Martel es además una buena directora de actores, y este aspecto merece un párrafo aparte. Consigue que los intérpretes realicen actuaciones únicas, muy distintas de sus registros habituales y de los de todo el cine argentino. Despojados de su intensidad y excesos conocidos, Carlos Belloso como Jano y Alejandro Urdapilleta como el tío de Amalia logran unas composiciones inusitadas. Mercedes Morán da una vuelta de tuerca a su interpretación en La ciénaga, y Martel consigue lo mejor de ella, lo cual es mucho decir. Los secundarios no se quedan atrás: Alejo Mango, Arturo Goetz, Marta Lubos. Pero la palma se la llevan las dos chicas, María Alché y Julieta Zylberberg, que transmiten la compleja psicología de la adolescencia femenina, con sus inocencias e irreverencias.
Bajo la tutela de la productora Lita Stantic, el guión de La ciénaga ganó un premio en Sundance y atrajo la atención de Pedro Almodóvar, y él coprodujo La niña santa, cuyo guión escribió Martel en Francia gracias a una beca. Con esos antecedentes, en pocos días el film participará en la competencia oficial del festival de Cannes, lo que constituye una confirmación de que el cine argentino ya es una presencia obligada o por lo menos habitual en los mejores festivales internacionales.
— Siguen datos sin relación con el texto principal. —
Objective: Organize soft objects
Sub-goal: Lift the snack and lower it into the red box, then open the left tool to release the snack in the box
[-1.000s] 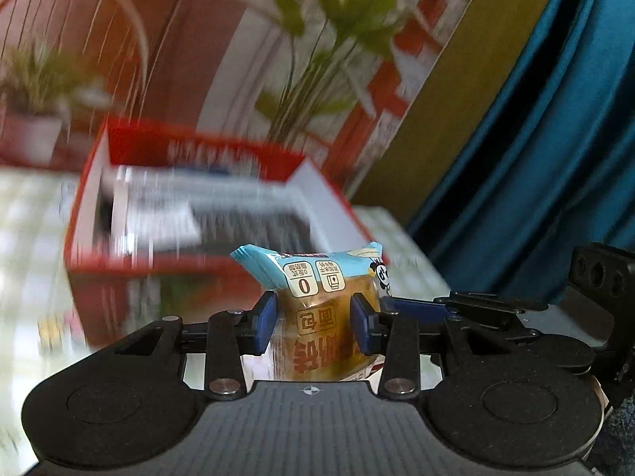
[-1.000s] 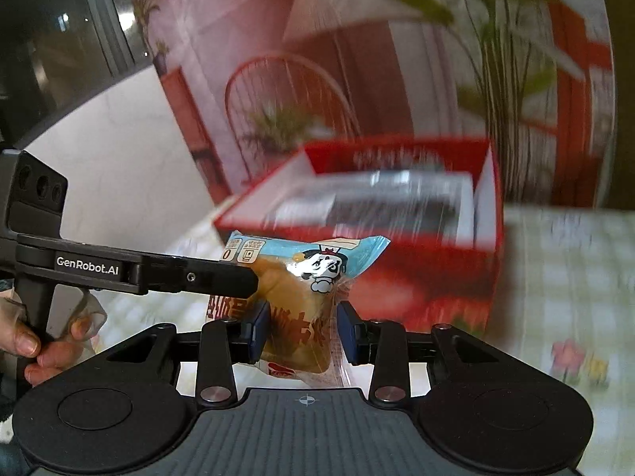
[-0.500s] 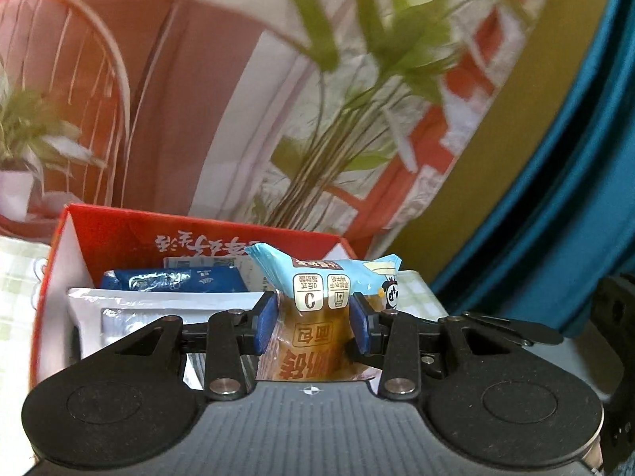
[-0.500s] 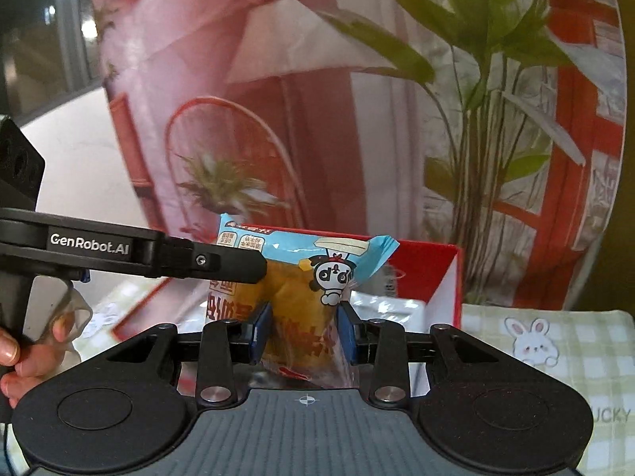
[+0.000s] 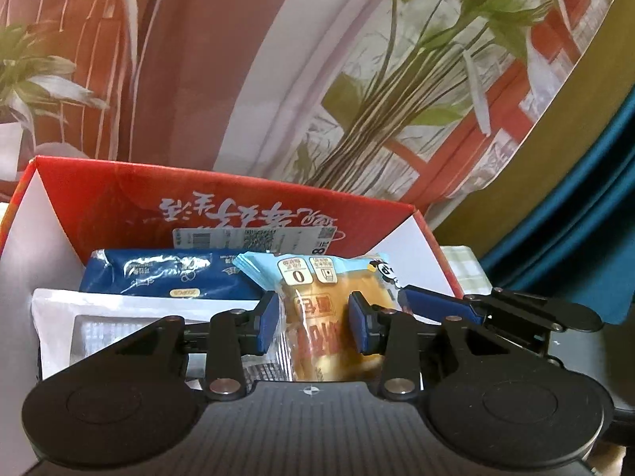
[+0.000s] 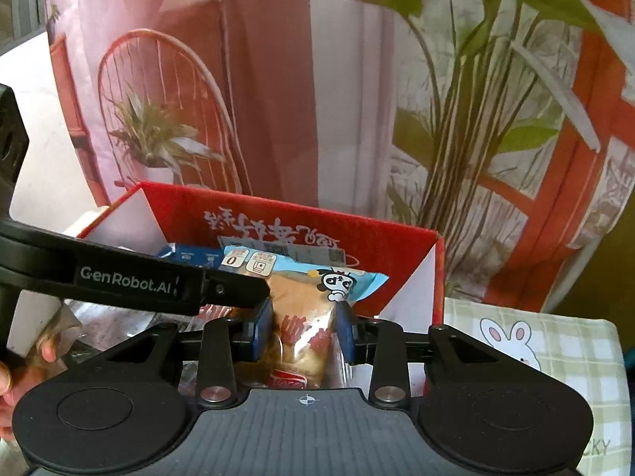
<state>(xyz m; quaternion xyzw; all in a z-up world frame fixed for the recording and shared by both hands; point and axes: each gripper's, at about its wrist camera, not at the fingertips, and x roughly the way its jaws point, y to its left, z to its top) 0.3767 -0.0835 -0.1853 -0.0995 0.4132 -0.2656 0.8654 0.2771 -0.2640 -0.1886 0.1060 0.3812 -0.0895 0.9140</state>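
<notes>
A soft bread packet point(image 5: 317, 313) with a light blue top and a panda print is held upright by both grippers. My left gripper point(image 5: 313, 327) is shut on its middle. My right gripper point(image 6: 303, 331) is shut on the same packet point(image 6: 305, 297) from the other side. The packet hangs inside the open red box point(image 5: 238, 214), near its right wall. The box also shows in the right wrist view point(image 6: 301, 226). Inside the box lie a dark blue packet point(image 5: 166, 279) and a white packet point(image 5: 119, 317).
A printed backdrop with plants and a chair stands right behind the box. A checked cloth with a rabbit print point(image 6: 528, 341) covers the table to the right. A teal curtain point(image 5: 575, 214) hangs at the far right. A person's hand point(image 6: 24, 353) holds the left gripper.
Both grippers carried the bread packet forward over the box's front wall and down into the box. Both stayed shut on it.
</notes>
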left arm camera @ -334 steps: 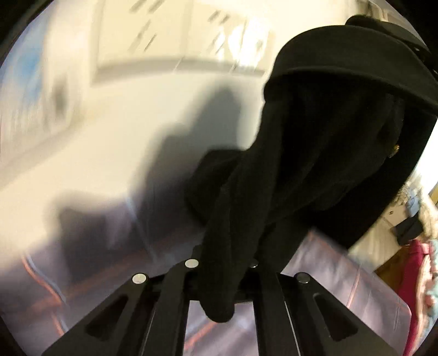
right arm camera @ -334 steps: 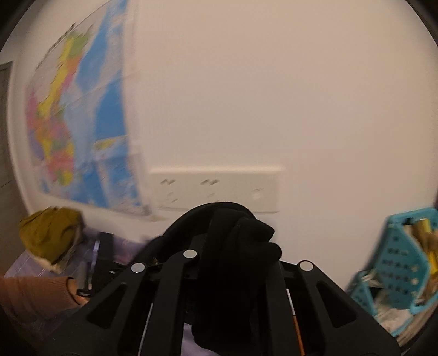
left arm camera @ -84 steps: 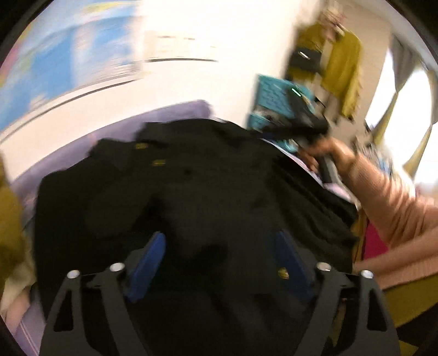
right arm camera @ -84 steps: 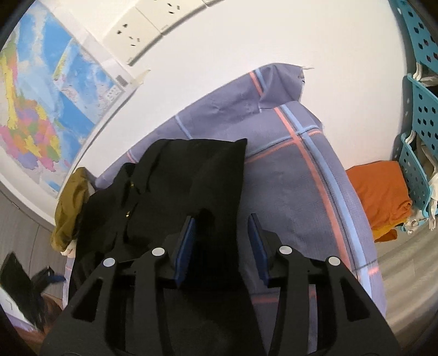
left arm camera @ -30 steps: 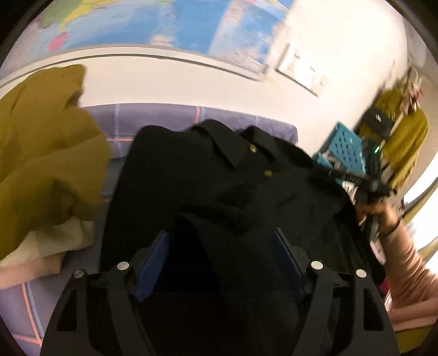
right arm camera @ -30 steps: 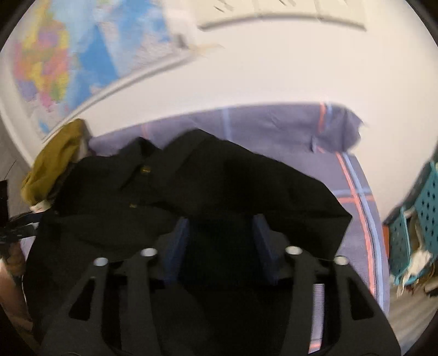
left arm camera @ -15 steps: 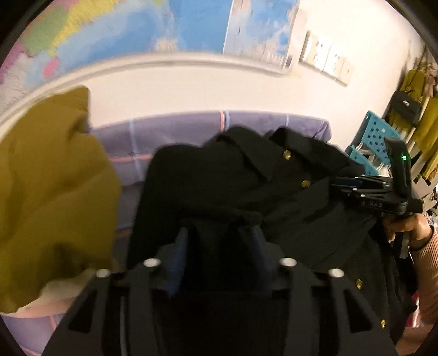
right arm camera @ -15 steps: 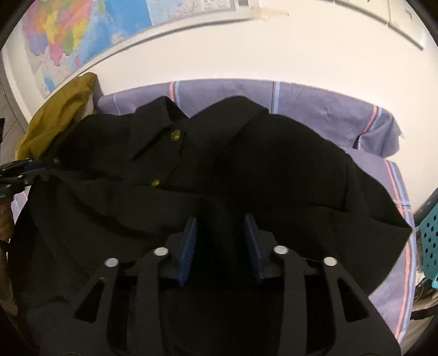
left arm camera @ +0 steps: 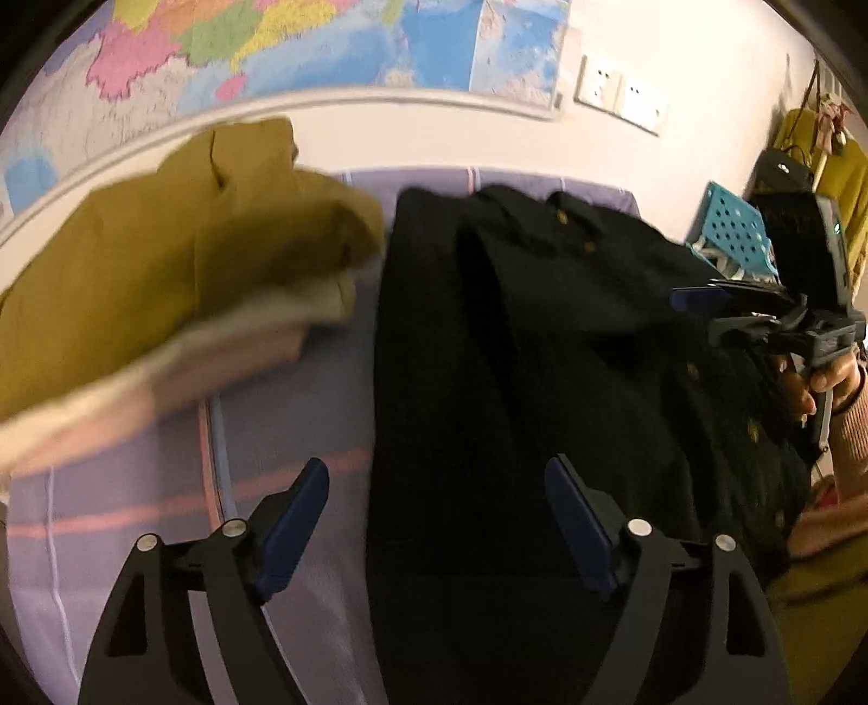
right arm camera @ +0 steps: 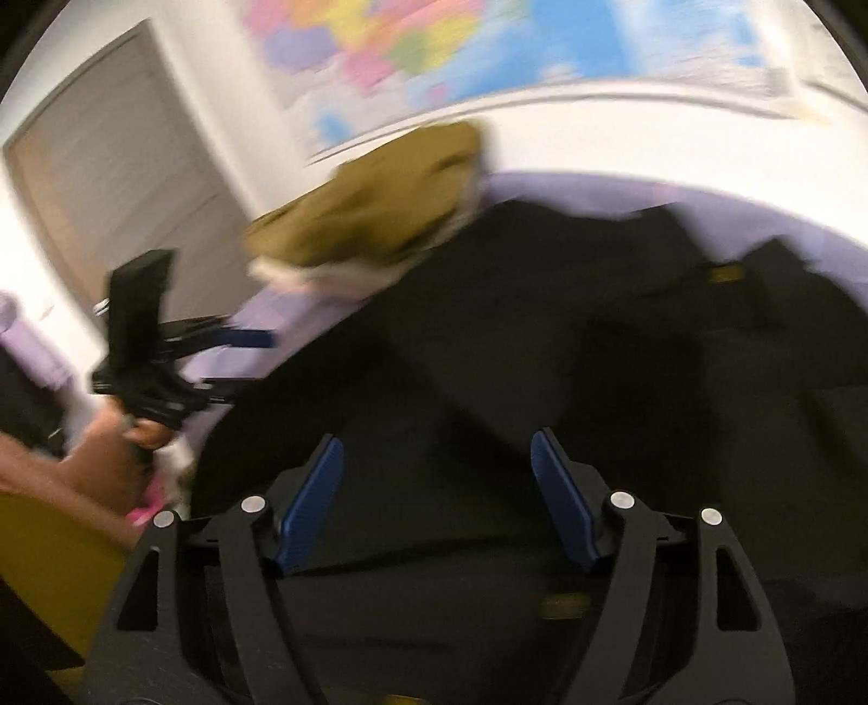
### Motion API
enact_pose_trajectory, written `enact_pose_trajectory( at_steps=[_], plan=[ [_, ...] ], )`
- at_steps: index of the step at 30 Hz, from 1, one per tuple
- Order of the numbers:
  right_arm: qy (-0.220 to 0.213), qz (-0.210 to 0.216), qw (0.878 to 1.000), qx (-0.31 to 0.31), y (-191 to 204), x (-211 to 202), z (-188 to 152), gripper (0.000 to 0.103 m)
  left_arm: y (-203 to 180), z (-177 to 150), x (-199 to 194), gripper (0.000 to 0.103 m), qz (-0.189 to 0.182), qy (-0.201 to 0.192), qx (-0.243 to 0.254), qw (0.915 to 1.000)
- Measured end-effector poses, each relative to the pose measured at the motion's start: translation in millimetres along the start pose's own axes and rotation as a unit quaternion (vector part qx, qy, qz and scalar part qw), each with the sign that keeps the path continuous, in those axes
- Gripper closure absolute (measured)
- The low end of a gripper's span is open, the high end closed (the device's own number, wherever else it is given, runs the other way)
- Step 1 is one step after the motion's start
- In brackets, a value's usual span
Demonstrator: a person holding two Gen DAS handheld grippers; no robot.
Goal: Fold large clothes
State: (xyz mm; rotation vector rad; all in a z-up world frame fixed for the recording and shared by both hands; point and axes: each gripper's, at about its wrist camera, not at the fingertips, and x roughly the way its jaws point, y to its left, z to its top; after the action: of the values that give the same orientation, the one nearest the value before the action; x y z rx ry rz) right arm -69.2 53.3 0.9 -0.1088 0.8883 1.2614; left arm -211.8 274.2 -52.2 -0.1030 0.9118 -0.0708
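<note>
1. I see the black coat (left arm camera: pixel 542 336) lying on the bed with the purple striped sheet (left arm camera: pixel 271 412). In the left wrist view it fills the middle and the right side, from 12 o'clock down to 6 o'clock. Its collar, with small gold buttons, is at the far end near the wall.
2. My left gripper (left arm camera: pixel 436 520) hangs above the left edge of the coat. Its jaws are spreading wider at this moment. The blue pads (left arm camera: pixel 295 520) do not press on anything; the coat only lies below and between them.
3. My right gripper (right arm camera: pixel 436 493) is over the dark cloth of the coat (right arm camera: pixel 542 352). Its jaws are also opening, and the pads (right arm camera: pixel 314 499) stand free of the fabric. This view is blurred.
4. A pile of mustard-yellow clothes (left arm camera: pixel 163 244) lies at 10 o'clock in the left wrist view, just beside the coat, with a pale garment under it.
5. A coloured map (left arm camera: pixel 325 49) hangs on the wall at 12 o'clock, and white sockets (left arm camera: pixel 621 97) are at 1 o'clock.
6. A blue plastic basket (left arm camera: pixel 732 233) stands at 2 o'clock, behind the other gripper.
</note>
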Motion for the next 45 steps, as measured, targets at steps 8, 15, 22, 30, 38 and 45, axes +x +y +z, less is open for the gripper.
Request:
enact_pose_trajectory(
  at_steps=[8, 15, 22, 30, 38, 45],
  plan=[
    [0.059, 0.111, 0.992, -0.031, 75.8, 64.4, -4.9, 0.031, 5.7, -42.7, 9.0, 0.077, -0.055, 0.044, -0.018, 0.9974],
    [0.084, 0.113, 0.990, 0.018, 84.4, 107.5, 2.6, 0.033, 38.1, -47.1, -17.3, 0.100, -0.061, -0.006, -0.063, 0.9962],
    [0.069, 0.140, 0.986, 0.049, 93.8, 125.6, 27.9, 0.093, 44.3, -51.0, -25.0, 0.098, -0.067, -0.021, -0.069, 0.9951],
    [0.029, 0.138, 0.990, -0.012, 128.4, 112.4, 100.8, 0.094, 73.9, -32.0, -74.3, 0.064, -0.066, -0.101, -0.086, 0.9890],
    [0.040, 0.148, 0.986, 0.058, 88.2, 112.4, 71.9, 0.064, 59.6, -54.2, -48.2, 0.041, -0.109, -0.054, -0.073, 0.9899],
    [0.122, 0.194, 0.973, 0.024, 122.8, 112.4, 5.9, 0.031, 55.2, -78.6, -22.9, 0.041, -0.109, -0.016, -0.092, 0.9897]
  ],
)
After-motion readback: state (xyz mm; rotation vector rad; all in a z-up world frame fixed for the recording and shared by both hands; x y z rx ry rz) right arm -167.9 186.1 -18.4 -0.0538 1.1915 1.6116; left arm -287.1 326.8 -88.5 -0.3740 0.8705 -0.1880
Con unos pocos años más, Lucrecia Martel está muy lejos de la nueva generación de directores argentinos que se ocupan del nadismo y filman (desde) cierta abulia y apatía juveniles que tienen que ver con cierto extravío generacional. Por el contrario, Martel tiene mucho para decir, su film abunda en ideas y cuestionamientos profundos, si bien su cúmulo de teorías nunca está totalmente explicitado, felizmente. Yo sólo puedo objetarle alguna escena innecesaria, algún chiste que no resuelve del todo bien. Pero todo se recupera en el final, tal vez lo mejor del film, que no revelaremos. Maestra de la elipsis, los cortes, lo elidido, Martel se supera mostrando la elocuencia del silencio.